Gomes Canotilho; Vital Moreira, Constituição
da República Portuguesa Anotada, Vol. I, 4ª ed., p. 205).
Caberá, também, sublinhar que “Os
princípios são normas jurídicas impositivas de uma optimização, compatíveis com
vários graus de concretização, consoante os condicionalismos fácticos e
jurídicos” (...) “os princípios, ao
constituirem exigências de optimização, permitem o balanceamento de valores e
interesses (não obedecem, como as regras, à ‘lógica do tudo ou nada’), consoante
o seu peso e a ponderação de outros princípios eventualmente conflituantes;”

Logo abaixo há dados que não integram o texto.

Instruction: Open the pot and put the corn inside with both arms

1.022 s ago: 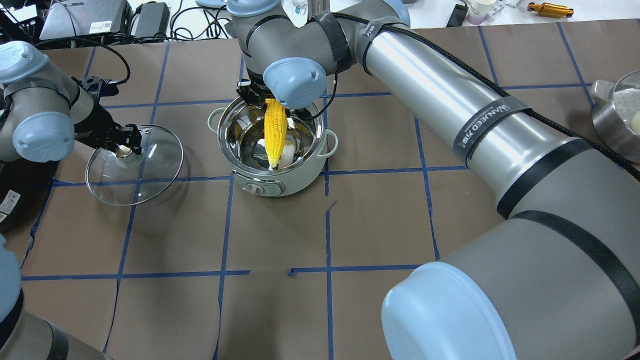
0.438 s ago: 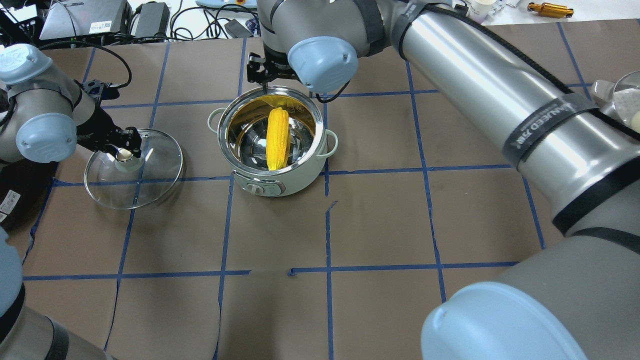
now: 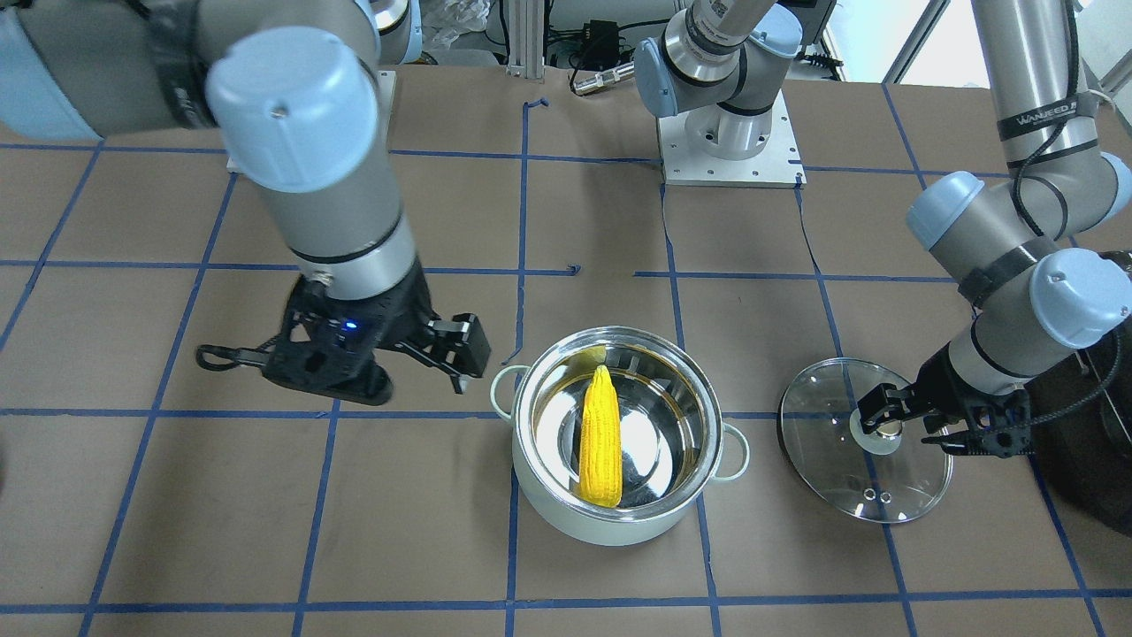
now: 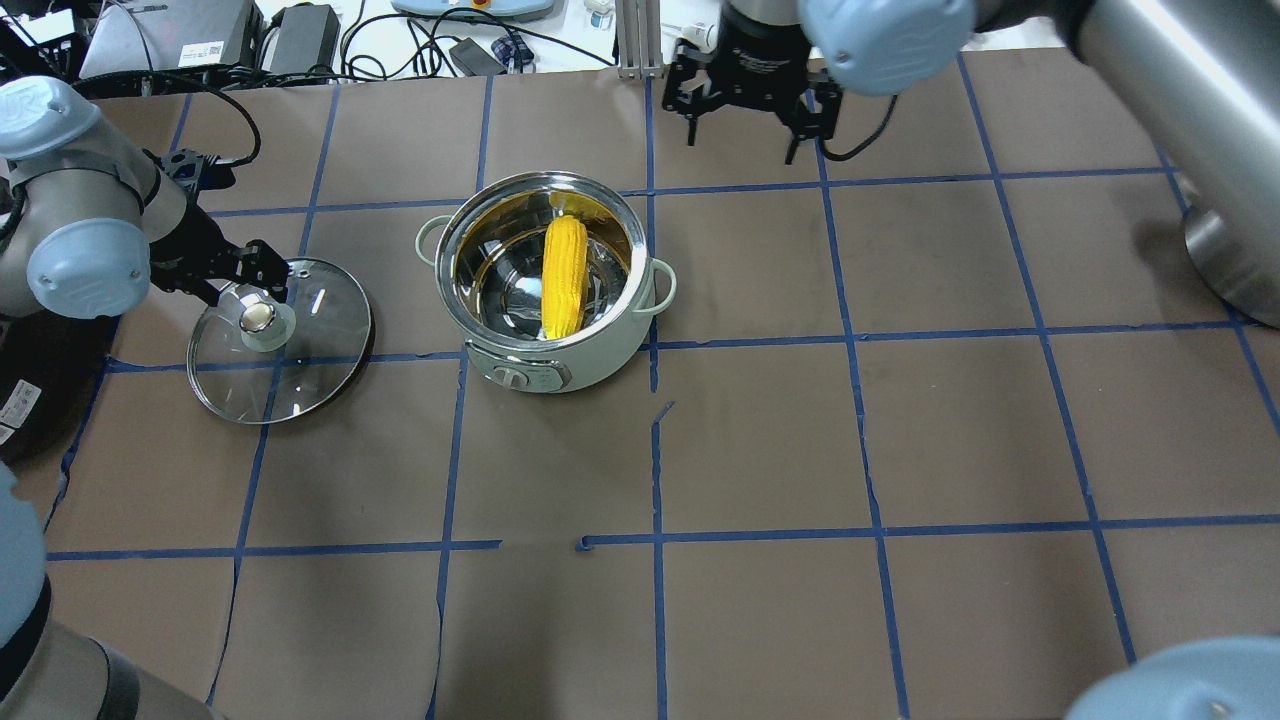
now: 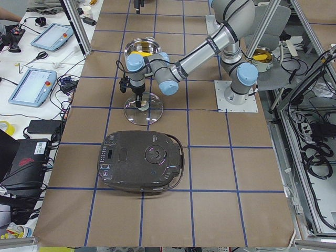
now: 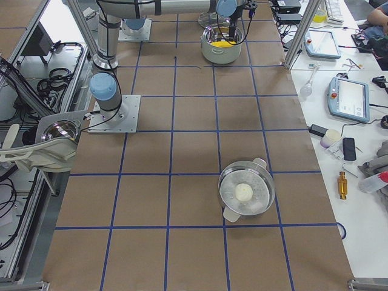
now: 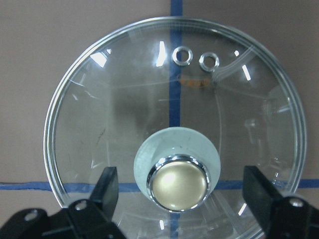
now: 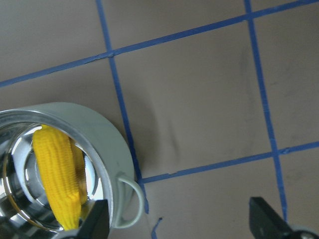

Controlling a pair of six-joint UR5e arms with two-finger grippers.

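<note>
Two arms, both with nothing in their grip, work over a table (image 4: 760, 440) covered in brown paper and gridded with blue tape. The pot (image 3: 566, 522) stands uncovered near mid-table. The corn (image 4: 563, 275) lies lengthwise on the pot's steel bottom, pointed end toward the robot, wholly below the rim.

The glass lid (image 4: 315, 365) rests flat on the table on the robot's left of the pot, near it but not touching. It sits knob (image 4: 257, 318) upward, which leaves the pot's mouth free and keeps the knob easy to grasp. The left gripper (image 7: 180, 189) hangs at the knob with one finger on either side and a gap showing at each (jaws apart, not clamped).

The right gripper (image 4: 744, 140) hovers beyond the pot on the side away from the robot. Its jaws are spread wide with only bare table between them. That position puts it clear of the rim and side handles.

Judged from this layout, both parts of the task are met: the pot is open and the corn is inside. What seems left is for the arms to draw clear. The main hazard would be a finger catching the knob and dragging the lid.
</note>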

(Cf. JJ Gomes Canotilho, Direito Constitucional e Teoria da Constituição, 7ª
ed., 1161).
Face ao exposto e considerando, ainda, que o Acórdão em causa contém
declarações de voto relevantes e que, sobretudo, não colheu a unanimidade dos
juízes do Tribunal Constitucional, não se defenderá o caminho de uma pretensa
“ditadura dos princípios”. Mas também não se poderá deixar de condenar uma
outra ditadura, porventura ainda pior, qual seja a ditadura da “Troika” e dos
seus sequazes nacionais,
É óbvio que um Tribunal Constitucional não vive numa redoma de vidro
alheio à política (às doutrinas e às ideologias) mas, antes, está na comunidade
e deve dar-lhe voz no plano institucional que é o seu. Ou não terá qualquer
sentido a sua existência.
Vale isto por dizer, em síntese, que uma qualquer decisão do Tribunal
Constitucional, por mais criticável que seja, deixa de merecer um acolhimento
prudente de todos, sobretudo daqueles que têm o poder político nas mãos.

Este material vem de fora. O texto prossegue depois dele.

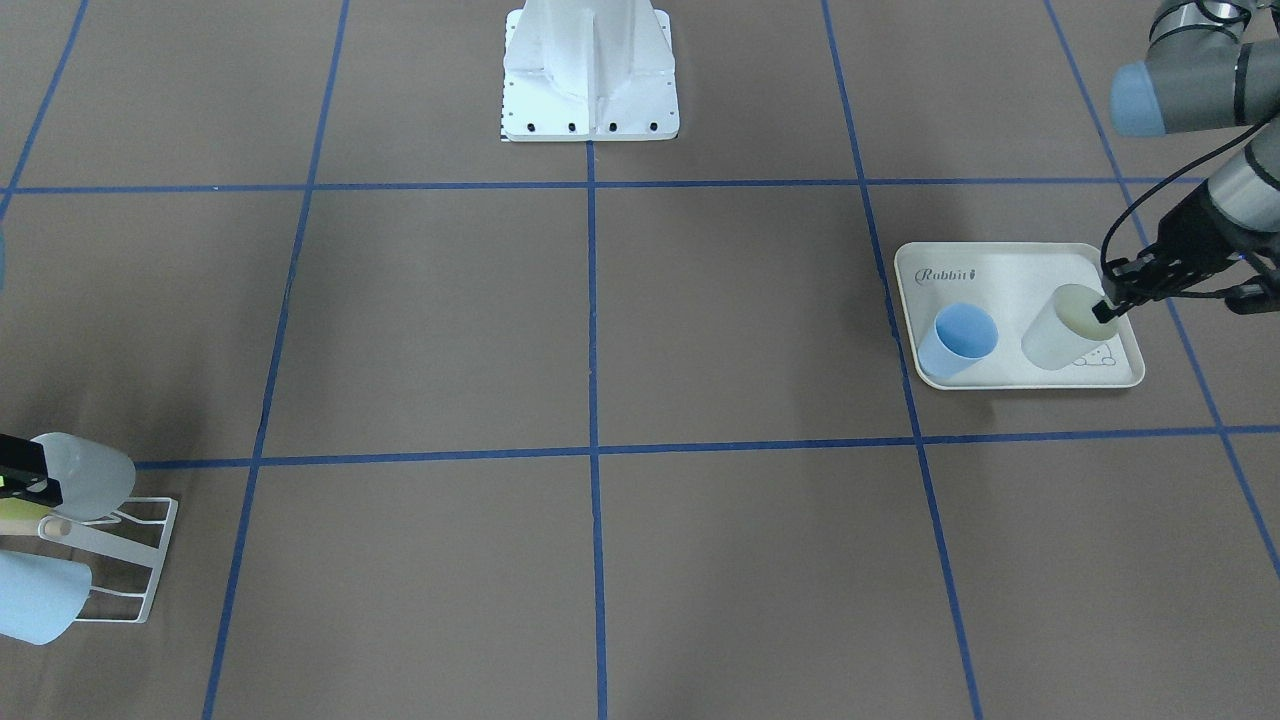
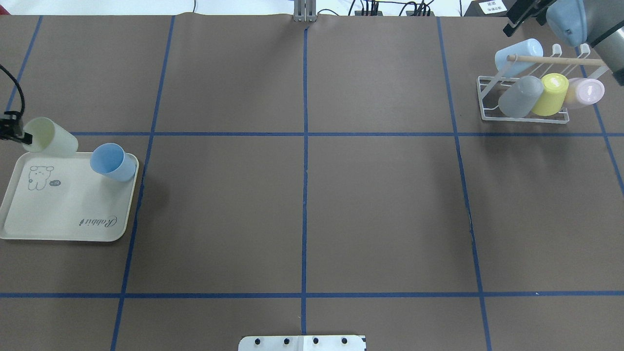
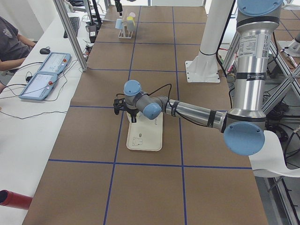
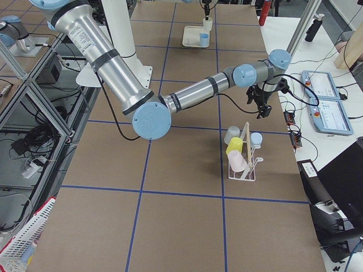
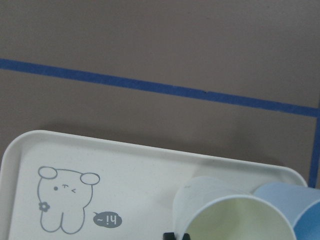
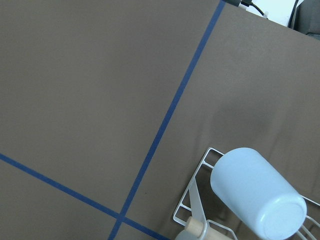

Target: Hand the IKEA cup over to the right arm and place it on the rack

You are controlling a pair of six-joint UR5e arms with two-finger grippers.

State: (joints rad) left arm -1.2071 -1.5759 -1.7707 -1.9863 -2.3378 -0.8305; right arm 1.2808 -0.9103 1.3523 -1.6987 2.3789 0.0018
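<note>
A pale yellow-green IKEA cup (image 1: 1060, 330) (image 2: 51, 139) (image 5: 235, 215) stands tilted over the far end of the cream tray (image 2: 63, 214). My left gripper (image 1: 1105, 310) (image 2: 22, 136) is shut on its rim. A light blue cup (image 1: 960, 340) (image 2: 113, 162) stands next to it on the tray. The white wire rack (image 2: 524, 117) (image 1: 140, 560) (image 4: 244, 170) carries light blue, grey, yellow and pink cups. The right arm (image 2: 580, 24) hangs above the rack's far side. Its gripper (image 4: 262, 109) (image 1: 25, 470) is mostly cut off, so I cannot tell how its fingers stand.
The tray (image 1: 1010, 270) has a rabbit drawing and lies at the table's left end. The robot's white base plate (image 1: 590, 110) is mid-table at the near edge. Blue tape lines (image 2: 304, 170) cross the brown table. A person sits at tablets (image 3: 47, 77) beyond the table.
</note>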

Está a ser posta em causa, neste combate imbecil e de imbecis contra o
Tribunal Constitucional uma das últimas fronteiras da democracia. Será que
estaremos conscientes deste risco?
Um dia destes ainda veremos alguns a pedir já não “outro” Tribunal Constitucional mas, talvez, a dissolução do povo que somos e a eleição de outro.